**TASK BRIEF:**
Retype the lines below exactly, but only those from the line that has "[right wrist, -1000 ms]" through the line that has "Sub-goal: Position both". Omit every picture.
◆ ◆ ◆ ◆
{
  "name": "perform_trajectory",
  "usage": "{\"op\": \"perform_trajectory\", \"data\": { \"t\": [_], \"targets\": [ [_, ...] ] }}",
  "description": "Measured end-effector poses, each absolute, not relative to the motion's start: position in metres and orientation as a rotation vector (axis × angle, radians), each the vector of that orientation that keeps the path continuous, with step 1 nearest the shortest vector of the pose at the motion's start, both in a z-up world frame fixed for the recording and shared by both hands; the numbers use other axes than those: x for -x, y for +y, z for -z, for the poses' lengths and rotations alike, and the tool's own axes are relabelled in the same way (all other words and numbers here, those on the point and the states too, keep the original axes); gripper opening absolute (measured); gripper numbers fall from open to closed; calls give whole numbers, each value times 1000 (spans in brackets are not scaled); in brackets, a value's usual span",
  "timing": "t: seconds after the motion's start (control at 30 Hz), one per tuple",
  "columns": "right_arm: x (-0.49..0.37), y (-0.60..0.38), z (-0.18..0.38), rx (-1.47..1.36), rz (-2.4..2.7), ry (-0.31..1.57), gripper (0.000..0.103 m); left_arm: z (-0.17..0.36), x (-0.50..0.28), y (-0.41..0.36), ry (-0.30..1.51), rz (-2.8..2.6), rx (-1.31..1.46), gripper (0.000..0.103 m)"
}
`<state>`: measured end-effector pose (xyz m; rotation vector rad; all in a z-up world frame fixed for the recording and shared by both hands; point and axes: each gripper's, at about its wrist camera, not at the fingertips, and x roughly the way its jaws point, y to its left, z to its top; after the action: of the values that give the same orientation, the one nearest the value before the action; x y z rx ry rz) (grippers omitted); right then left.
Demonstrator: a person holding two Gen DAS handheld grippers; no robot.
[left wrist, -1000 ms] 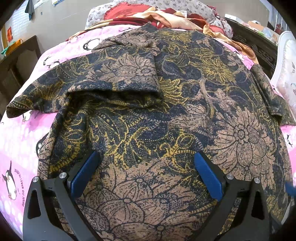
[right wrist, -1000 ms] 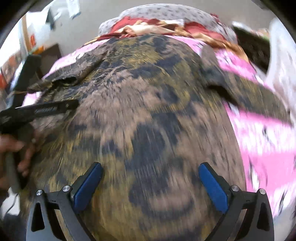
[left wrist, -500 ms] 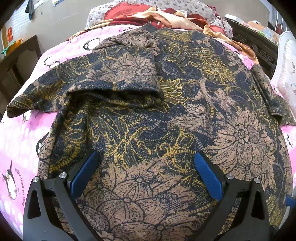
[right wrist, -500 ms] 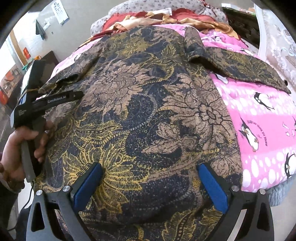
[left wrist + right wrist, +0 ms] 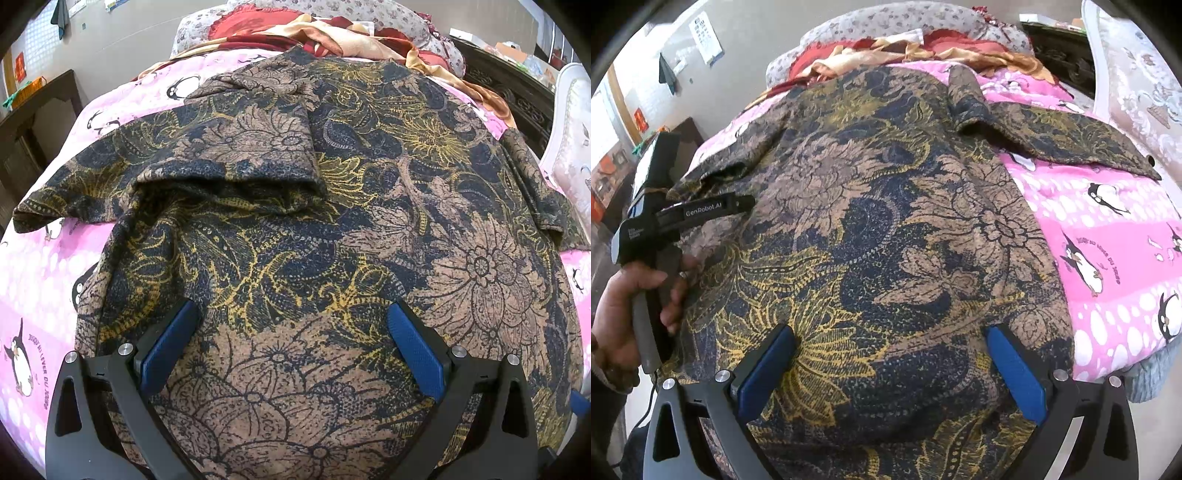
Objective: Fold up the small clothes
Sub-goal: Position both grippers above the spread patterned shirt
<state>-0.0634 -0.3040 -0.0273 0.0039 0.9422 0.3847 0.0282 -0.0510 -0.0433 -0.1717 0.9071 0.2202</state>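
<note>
A dark blue, brown and yellow floral shirt (image 5: 332, 229) lies spread on a pink penguin bedspread (image 5: 40, 288). Its left sleeve (image 5: 240, 155) is folded in over the body; its right sleeve (image 5: 1067, 144) lies spread out to the side. My left gripper (image 5: 291, 339) is open and empty, just above the shirt's lower part. My right gripper (image 5: 890, 365) is open and empty over the shirt's lower right part (image 5: 886, 258). The left gripper also shows in the right wrist view (image 5: 746, 202), held in a hand.
A pile of red and gold bedding (image 5: 332, 33) and a pillow lie at the head of the bed. Dark wooden furniture (image 5: 33, 125) stands at the left. A white padded panel (image 5: 1137, 74) stands at the right. The bed's near right edge (image 5: 1145, 373) drops off.
The right gripper has swung and settled lower right over the shirt, so the right sleeve and bedspread now show clearly. The left gripper has stayed still.
</note>
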Motion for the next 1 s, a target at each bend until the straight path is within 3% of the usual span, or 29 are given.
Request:
{"op": "perform_trajectory", "data": {
  "t": [0.23,0.5,0.7,0.8,1.0],
  "targets": [
    [65,-314,28,-85,-406,924,103,43,-28,-51,906,-220,173,103],
    [66,-305,28,5,-381,936,103,43,-28,-50,909,-221,172,103],
    [58,-304,-15,102,-317,849,103,25,-13,-45,854,-196,197,102],
    [38,-295,-44,104,-308,750,103,14,-10,-32,836,-180,240,103],
    [-28,-238,-42,144,-338,752,103,-16,-9,35,792,-139,401,102]
  ]
}}
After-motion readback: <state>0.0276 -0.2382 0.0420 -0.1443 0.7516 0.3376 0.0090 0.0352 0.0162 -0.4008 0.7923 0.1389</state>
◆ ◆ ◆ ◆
**ANSWER SPACE:**
[right wrist, -1000 ms] 
[left wrist, -500 ms] 
[right wrist, -500 ms] 
[left wrist + right wrist, +0 ms] 
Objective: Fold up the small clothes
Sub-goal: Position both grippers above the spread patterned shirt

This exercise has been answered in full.